Work to complete: Set down each line from the start of the material exactly, please, up to and including the one that contains "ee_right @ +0".

========================================================================

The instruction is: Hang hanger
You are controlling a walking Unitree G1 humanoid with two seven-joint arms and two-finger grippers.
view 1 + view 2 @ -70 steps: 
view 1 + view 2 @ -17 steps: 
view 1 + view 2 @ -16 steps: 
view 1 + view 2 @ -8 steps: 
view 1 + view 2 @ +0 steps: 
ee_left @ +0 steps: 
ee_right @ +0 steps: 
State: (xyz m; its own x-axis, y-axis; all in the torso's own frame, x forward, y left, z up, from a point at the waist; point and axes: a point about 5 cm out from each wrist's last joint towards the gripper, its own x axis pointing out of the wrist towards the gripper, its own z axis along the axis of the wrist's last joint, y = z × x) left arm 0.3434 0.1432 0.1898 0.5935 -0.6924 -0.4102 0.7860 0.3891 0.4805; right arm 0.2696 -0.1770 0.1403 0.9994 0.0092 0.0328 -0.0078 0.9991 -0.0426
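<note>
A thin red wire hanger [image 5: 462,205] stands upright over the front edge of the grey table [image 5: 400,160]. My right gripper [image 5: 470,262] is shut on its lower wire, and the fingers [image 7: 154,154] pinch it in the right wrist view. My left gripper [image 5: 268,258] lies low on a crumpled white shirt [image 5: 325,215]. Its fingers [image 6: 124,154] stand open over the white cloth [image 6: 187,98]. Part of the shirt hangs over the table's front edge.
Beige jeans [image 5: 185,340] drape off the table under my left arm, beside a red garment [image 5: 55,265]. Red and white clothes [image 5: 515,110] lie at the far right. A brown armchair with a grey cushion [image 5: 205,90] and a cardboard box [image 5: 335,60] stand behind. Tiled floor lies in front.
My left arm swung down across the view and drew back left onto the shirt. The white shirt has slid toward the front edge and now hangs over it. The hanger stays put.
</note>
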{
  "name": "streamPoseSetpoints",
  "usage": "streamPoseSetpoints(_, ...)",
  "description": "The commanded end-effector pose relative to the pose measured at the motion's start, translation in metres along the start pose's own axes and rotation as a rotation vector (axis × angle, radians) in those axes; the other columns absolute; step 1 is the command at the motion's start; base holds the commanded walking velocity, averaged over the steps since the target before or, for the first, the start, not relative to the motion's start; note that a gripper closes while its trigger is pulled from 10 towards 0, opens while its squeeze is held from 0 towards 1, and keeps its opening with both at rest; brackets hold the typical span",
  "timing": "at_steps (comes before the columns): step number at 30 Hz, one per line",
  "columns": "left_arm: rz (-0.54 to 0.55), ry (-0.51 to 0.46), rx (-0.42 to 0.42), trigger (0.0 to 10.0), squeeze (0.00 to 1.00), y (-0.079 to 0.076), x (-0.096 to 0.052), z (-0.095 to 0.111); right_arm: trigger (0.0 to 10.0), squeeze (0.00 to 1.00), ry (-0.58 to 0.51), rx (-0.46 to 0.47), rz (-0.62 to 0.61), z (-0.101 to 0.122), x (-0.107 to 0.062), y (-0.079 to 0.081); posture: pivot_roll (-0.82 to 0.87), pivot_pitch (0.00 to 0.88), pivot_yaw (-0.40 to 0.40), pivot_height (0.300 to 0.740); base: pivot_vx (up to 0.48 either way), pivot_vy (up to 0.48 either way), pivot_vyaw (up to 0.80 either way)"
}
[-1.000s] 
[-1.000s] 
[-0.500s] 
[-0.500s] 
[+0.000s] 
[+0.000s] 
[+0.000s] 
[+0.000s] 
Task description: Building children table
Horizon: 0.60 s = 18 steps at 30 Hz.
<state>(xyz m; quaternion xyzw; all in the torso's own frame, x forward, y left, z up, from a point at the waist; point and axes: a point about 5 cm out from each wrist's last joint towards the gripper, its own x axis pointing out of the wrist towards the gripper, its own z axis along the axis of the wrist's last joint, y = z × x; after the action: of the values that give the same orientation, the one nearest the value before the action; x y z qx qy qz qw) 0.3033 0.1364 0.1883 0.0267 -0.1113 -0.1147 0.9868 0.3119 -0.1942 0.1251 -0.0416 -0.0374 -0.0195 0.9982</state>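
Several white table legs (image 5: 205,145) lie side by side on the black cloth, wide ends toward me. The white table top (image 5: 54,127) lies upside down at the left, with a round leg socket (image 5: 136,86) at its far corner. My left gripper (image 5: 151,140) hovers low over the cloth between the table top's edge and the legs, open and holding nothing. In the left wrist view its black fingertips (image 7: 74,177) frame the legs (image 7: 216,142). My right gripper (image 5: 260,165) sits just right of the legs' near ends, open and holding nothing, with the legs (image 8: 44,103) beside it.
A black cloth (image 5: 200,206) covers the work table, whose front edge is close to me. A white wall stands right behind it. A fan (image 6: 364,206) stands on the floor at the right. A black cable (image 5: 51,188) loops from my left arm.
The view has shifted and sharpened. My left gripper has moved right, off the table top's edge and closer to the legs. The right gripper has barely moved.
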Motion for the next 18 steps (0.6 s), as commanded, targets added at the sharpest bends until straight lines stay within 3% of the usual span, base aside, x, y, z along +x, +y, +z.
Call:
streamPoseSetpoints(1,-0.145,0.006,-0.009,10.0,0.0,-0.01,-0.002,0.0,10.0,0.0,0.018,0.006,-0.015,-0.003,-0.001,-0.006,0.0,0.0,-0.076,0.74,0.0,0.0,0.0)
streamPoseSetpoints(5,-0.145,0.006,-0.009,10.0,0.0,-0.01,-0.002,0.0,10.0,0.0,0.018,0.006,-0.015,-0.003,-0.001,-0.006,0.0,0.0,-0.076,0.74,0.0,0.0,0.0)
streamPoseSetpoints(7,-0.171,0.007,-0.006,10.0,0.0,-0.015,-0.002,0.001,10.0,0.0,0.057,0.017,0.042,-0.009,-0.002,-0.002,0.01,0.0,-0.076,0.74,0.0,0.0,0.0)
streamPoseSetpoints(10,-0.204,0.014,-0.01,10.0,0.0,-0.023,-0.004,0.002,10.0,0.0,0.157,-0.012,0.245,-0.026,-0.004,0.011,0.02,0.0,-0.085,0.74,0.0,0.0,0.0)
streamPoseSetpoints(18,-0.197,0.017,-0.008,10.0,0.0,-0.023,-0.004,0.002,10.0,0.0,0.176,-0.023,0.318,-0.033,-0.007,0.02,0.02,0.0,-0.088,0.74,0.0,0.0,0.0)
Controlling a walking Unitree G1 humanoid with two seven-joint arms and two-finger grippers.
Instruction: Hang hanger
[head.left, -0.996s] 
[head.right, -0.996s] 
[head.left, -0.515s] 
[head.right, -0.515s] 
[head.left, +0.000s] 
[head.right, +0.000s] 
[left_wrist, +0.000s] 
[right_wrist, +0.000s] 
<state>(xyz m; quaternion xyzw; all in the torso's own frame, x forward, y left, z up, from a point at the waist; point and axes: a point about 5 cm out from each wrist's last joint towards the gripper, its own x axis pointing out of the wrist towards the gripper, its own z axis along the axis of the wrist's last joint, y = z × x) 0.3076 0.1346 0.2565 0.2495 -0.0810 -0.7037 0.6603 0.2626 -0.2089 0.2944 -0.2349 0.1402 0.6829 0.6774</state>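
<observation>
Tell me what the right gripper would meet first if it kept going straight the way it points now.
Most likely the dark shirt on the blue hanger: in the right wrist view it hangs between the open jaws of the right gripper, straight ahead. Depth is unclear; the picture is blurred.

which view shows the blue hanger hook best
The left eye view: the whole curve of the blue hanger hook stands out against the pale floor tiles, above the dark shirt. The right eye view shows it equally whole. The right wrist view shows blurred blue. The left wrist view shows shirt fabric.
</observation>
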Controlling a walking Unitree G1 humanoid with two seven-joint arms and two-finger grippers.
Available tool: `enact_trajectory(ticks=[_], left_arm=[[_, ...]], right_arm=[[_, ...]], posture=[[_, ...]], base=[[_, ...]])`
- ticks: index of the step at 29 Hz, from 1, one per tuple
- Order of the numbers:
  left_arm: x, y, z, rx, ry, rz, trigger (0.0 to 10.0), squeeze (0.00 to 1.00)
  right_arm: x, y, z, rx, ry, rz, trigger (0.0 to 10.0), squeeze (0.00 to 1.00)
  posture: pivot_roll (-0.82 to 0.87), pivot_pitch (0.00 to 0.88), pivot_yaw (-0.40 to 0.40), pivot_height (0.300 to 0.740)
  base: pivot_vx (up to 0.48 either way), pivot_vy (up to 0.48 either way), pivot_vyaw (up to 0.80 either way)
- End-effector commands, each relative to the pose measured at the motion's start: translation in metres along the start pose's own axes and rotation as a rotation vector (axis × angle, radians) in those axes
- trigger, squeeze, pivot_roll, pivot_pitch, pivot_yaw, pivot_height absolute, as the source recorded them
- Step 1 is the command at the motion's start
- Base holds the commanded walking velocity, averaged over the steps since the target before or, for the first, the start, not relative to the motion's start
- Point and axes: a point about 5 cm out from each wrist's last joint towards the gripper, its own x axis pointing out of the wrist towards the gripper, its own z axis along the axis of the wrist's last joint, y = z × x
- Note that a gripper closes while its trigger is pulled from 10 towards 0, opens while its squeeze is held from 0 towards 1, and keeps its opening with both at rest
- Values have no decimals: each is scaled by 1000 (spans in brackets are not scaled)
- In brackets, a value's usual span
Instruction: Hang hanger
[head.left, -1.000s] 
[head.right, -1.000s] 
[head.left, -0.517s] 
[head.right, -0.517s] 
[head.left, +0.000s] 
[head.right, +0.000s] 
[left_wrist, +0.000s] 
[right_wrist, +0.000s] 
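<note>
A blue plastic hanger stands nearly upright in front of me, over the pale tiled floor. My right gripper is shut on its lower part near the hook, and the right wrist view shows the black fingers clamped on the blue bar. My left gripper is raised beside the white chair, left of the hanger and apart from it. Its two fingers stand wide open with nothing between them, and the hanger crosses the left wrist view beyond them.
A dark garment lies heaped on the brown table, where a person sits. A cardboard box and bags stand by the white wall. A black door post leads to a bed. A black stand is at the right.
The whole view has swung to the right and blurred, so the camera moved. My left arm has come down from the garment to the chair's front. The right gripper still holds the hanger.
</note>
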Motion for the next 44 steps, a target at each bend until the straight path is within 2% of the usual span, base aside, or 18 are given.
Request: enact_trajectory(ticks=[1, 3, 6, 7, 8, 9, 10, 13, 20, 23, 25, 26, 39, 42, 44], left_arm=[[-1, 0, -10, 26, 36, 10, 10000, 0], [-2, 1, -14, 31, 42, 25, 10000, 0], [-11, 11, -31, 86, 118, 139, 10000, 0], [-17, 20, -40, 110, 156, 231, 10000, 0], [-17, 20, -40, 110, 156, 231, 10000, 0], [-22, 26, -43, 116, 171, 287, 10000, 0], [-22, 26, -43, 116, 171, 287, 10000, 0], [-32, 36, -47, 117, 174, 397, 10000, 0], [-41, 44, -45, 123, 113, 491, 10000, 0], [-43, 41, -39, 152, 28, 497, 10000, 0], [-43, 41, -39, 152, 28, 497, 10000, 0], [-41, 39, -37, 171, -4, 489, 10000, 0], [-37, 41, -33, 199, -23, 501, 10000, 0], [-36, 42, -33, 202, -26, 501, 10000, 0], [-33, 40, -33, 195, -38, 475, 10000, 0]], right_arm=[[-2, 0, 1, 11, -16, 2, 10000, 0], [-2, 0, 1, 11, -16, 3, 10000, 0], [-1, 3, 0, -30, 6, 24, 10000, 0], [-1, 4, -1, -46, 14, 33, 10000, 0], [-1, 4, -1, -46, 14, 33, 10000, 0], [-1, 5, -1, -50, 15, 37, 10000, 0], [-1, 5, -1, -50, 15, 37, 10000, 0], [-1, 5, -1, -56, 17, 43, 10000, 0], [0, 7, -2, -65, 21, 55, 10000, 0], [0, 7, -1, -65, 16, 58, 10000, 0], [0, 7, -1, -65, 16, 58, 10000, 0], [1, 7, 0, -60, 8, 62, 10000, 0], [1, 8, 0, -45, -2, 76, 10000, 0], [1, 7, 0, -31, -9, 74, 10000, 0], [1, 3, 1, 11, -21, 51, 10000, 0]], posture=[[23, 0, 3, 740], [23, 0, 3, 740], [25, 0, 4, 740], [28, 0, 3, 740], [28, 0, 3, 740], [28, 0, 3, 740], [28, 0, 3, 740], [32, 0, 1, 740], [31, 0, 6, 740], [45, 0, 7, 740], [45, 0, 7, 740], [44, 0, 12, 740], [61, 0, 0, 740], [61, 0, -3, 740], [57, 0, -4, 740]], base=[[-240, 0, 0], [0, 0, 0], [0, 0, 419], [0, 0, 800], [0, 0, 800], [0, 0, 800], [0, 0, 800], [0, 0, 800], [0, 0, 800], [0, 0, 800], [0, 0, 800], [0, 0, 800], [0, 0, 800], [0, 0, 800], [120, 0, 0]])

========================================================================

Written solution:
The instruction is: Hang hanger
You are controlling a walking Unitree G1 humanoid with two seven-joint arms and two-finger grippers.
view 1 + view 2 @ -70 steps: 
view 1 + view 2 @ -17 steps: 
view 1 + view 2 @ -16 steps: 
view 1 + view 2 @ -8 steps: 
view 1 + view 2 @ +0 steps: 
ee_left @ +0 steps: 
ee_right @ +0 steps: 

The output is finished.